The nearly two million Kenyan students set to sit their national examinations in December should counter the myth that sciences must be failed by watching the amazing way in which their parents, sibling and neighbours have become adept at using complex modern mobile-based technologies.
For indeed, a great technological revolution has taken place worldwide within the past few decades and impacted traditional telephony irreversibly. It looks quite unbelievable that in our lifetime, we have queued at the coinbox booth and rushed to a neighbour’s house to pick up a call. Or even sent ‘salaams’ over the radio for lack of a more immediate channel!

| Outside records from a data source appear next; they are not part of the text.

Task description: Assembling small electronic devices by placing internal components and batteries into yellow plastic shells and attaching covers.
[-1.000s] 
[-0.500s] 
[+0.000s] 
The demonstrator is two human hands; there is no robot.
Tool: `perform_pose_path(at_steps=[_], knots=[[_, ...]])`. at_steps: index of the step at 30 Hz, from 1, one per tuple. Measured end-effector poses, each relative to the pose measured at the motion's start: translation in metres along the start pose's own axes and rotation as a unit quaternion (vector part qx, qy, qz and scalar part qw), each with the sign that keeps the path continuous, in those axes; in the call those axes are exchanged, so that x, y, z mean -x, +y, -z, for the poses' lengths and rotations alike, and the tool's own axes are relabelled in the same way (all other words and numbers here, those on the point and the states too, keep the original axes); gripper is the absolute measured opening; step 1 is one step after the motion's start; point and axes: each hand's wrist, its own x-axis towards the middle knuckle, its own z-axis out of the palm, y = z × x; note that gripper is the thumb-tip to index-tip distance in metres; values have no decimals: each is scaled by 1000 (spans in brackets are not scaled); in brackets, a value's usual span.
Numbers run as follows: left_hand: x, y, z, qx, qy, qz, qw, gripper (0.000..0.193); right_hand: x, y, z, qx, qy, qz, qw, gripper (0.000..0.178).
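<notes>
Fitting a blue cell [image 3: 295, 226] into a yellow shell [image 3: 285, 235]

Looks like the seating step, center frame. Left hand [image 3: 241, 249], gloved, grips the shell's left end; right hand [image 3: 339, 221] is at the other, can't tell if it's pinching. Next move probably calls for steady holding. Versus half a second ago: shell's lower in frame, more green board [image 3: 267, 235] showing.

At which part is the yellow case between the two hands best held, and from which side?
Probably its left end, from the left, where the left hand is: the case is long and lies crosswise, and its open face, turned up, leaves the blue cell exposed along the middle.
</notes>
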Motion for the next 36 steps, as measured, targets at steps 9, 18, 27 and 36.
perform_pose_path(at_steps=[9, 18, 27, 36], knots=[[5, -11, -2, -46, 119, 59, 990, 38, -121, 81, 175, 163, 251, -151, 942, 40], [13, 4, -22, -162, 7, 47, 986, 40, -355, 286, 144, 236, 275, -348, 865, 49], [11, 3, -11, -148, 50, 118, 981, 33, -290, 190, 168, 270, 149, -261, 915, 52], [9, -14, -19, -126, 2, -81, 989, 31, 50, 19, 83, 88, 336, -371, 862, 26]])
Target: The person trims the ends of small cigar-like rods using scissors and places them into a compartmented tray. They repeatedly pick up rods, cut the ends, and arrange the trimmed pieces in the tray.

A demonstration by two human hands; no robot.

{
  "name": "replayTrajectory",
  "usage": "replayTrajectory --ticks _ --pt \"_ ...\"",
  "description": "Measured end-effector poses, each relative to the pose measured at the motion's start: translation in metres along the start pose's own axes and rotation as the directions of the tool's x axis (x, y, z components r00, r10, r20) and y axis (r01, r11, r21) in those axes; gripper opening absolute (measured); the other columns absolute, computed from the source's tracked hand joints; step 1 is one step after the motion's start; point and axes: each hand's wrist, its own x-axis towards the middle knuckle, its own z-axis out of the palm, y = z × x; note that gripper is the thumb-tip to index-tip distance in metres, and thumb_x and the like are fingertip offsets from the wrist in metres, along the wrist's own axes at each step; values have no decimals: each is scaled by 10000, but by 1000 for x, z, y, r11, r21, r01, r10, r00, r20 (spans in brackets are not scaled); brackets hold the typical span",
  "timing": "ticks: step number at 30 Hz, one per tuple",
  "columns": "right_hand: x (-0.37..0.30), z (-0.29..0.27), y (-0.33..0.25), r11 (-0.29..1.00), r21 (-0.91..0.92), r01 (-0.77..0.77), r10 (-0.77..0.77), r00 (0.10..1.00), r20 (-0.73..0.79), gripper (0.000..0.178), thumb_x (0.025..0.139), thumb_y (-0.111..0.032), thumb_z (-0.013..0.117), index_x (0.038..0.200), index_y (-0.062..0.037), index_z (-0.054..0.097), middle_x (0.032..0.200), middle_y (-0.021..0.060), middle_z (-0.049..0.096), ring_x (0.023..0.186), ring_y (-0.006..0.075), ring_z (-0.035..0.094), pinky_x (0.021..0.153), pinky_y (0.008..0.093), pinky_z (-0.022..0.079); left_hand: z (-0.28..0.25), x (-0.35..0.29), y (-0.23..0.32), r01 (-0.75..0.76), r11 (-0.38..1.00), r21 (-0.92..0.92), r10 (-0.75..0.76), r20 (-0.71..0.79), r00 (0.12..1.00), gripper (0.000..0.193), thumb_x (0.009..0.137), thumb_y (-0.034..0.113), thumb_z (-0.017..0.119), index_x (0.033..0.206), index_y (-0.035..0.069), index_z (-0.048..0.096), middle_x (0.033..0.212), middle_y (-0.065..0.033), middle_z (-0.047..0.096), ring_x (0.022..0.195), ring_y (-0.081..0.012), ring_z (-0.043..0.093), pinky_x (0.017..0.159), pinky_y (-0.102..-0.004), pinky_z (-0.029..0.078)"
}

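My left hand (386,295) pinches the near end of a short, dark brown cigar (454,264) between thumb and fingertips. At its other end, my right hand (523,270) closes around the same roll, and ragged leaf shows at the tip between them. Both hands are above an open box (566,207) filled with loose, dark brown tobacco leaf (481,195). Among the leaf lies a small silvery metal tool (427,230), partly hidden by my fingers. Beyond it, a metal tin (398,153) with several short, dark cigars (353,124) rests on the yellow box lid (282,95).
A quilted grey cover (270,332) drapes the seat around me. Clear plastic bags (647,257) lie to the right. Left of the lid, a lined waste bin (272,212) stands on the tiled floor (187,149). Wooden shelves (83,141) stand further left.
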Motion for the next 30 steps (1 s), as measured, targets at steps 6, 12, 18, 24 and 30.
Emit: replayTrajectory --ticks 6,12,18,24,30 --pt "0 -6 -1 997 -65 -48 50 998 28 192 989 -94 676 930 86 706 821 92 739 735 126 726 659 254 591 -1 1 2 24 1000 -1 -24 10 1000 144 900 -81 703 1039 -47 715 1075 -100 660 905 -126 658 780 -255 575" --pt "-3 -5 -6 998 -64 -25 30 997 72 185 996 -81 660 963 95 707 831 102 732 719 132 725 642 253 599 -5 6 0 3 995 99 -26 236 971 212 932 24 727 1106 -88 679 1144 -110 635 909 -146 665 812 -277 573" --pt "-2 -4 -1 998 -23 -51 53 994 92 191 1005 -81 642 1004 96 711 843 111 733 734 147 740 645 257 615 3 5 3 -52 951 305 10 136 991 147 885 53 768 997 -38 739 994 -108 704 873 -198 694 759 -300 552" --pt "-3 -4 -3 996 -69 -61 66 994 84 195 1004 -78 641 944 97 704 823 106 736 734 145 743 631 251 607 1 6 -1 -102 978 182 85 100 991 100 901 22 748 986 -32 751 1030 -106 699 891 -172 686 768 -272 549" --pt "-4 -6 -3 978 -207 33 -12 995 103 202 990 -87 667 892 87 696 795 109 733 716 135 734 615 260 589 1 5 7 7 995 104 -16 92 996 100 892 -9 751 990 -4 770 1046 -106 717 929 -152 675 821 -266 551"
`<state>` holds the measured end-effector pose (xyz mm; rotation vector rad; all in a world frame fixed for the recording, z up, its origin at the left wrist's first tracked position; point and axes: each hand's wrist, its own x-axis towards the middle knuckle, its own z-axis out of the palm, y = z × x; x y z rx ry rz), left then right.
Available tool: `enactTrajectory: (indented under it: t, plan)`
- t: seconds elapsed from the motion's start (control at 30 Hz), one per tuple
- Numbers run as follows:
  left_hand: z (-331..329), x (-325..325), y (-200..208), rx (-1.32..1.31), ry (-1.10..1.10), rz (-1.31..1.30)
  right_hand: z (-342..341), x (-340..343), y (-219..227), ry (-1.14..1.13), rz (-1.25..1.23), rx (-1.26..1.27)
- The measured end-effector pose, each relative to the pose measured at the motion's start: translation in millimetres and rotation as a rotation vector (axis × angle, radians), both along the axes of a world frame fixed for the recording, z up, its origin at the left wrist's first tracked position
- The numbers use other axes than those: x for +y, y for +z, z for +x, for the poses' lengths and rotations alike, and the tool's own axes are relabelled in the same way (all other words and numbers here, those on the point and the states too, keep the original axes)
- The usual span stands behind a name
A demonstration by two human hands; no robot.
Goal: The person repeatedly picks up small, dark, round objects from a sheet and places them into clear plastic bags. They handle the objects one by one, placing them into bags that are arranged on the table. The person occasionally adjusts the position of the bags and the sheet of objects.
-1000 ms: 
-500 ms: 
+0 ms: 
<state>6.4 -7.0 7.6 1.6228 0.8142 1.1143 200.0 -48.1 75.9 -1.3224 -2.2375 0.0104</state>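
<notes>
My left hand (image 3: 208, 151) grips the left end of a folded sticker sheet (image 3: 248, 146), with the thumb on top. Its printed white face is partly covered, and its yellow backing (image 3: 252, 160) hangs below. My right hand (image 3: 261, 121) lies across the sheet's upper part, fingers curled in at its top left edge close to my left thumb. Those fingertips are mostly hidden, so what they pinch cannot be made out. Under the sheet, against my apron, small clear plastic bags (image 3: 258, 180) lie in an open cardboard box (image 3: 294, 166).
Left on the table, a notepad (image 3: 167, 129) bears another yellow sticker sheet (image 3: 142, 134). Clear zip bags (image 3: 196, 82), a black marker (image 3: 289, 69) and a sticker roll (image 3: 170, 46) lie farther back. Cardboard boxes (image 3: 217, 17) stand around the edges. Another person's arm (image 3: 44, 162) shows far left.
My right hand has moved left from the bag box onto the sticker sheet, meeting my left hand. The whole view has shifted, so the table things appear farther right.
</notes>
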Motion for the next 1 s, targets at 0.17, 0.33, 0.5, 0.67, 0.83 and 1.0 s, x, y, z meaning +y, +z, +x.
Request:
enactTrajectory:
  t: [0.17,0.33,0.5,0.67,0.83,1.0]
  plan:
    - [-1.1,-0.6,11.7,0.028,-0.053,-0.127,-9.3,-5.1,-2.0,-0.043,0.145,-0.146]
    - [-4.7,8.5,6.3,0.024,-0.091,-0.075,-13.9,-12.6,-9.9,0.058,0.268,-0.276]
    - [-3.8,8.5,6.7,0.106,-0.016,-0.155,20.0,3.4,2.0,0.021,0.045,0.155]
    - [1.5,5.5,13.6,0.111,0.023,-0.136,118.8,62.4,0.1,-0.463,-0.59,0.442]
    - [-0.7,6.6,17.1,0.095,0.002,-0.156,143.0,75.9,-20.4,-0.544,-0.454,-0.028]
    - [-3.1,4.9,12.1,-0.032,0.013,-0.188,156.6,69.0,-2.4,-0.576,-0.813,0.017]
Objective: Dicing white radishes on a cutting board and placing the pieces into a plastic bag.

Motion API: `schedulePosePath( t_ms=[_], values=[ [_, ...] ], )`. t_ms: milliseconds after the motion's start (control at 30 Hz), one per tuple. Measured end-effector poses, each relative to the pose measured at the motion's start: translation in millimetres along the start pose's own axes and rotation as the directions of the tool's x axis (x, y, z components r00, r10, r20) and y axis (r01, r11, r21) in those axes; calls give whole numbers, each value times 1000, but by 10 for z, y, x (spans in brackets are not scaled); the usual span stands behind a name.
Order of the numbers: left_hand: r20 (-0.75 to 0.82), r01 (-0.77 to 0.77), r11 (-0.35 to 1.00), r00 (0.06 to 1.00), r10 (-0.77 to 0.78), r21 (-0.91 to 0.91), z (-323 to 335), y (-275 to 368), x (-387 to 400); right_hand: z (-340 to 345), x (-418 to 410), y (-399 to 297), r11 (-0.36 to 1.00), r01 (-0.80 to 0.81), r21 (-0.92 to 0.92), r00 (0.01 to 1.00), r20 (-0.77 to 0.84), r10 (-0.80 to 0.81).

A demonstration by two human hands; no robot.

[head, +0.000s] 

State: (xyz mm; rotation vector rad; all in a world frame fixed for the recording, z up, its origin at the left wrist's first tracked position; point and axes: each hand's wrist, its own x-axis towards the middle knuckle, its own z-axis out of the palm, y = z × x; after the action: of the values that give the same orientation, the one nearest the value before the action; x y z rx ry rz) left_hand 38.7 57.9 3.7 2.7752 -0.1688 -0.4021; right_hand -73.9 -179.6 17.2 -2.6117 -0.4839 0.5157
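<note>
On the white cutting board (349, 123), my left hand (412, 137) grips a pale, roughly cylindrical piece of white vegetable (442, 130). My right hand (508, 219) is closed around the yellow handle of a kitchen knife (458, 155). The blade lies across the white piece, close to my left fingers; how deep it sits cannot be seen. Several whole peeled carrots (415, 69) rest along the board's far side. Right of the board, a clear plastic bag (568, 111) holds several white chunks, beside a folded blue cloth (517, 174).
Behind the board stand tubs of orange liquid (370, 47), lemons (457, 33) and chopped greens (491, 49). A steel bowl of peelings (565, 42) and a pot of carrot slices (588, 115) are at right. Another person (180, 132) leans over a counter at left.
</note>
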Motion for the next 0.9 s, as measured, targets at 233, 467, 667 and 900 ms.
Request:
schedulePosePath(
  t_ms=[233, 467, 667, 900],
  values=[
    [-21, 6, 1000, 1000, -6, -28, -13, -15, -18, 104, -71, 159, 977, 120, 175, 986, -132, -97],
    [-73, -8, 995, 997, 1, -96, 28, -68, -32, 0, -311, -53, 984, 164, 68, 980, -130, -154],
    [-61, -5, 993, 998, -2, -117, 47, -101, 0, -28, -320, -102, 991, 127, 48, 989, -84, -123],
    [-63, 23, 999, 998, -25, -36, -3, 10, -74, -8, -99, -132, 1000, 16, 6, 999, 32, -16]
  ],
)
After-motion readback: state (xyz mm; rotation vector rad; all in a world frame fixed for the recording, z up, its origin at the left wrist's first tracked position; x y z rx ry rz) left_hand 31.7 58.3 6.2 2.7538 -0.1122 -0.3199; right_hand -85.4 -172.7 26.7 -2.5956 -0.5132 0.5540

In my estimation, a detailed users’ manual capturing all the digital competences in the hands of a contemporary Kenyan should be fatter than A F Abbot’s Ordinary Level Physics, that Goliath of high school textbooks.
It is therefore quite remarkable how smoothly the uptake of mobile ‘literacy’ has happened, even among the most rural folk. Were it not for Kenyans’ renowned resilience, mass bootcamps would have been needed in order to bring us up to speed.
Quite recently, persuading people to talk or send their hard-earned money through curious handheld gadgets would be met with the bewilderment reserved for occult science. Right now, most Kenyan grandmas – I cite them only for maximum contrast – could give me a run for my money in any mobile phone-based money transferring ‘examination’ (pun intended).
In this new magical paperless money dispensation, proverbial old dogs— many formerly allergic to sciences—now even teach me their new esoteric tricks of ‘buying float’, ‘depleted account’, ‘e-loans’ and so on so triumphantly.
Tongue-in-cheek, I’d say that the skills of today’s average connoisseur of money transfer services are at par with what Introduction to Computing and Business Mathematics students take years to learn. Talk of a steep learning curve.
The lesson here for curriculum architects and science teachers is quite straightforward: a Pavlovian dose of relevance can make any ‘difficult’ subject likeable and exciting. I am sure the telecom companies used no fetishes to make ‘scientific’ inroads.
The thing is that, when Kenyans were ‘shown the money’, their dormant intellectual reserves automatically activated. Therefore, aligning syllabi closely with students’ most basic needs, abilities and aspirations should be the way to go. If that was the original spirit of the competency-based curriculum, I will never cast the first stone.
Irrelevant education breeds misery. Remember that archaic-sounding history lesson, Maize Farming in Ancient Mesopotamia, which Kenyan students were once forced to master under the terror of the whip? It is now constantly and angrily mocked on social media for failing to confront Kenya’s contemporary severe droughts.
Come to think of it, could the mathematical content I teach my university students also going to be obsolete in a rapidly digitalising world?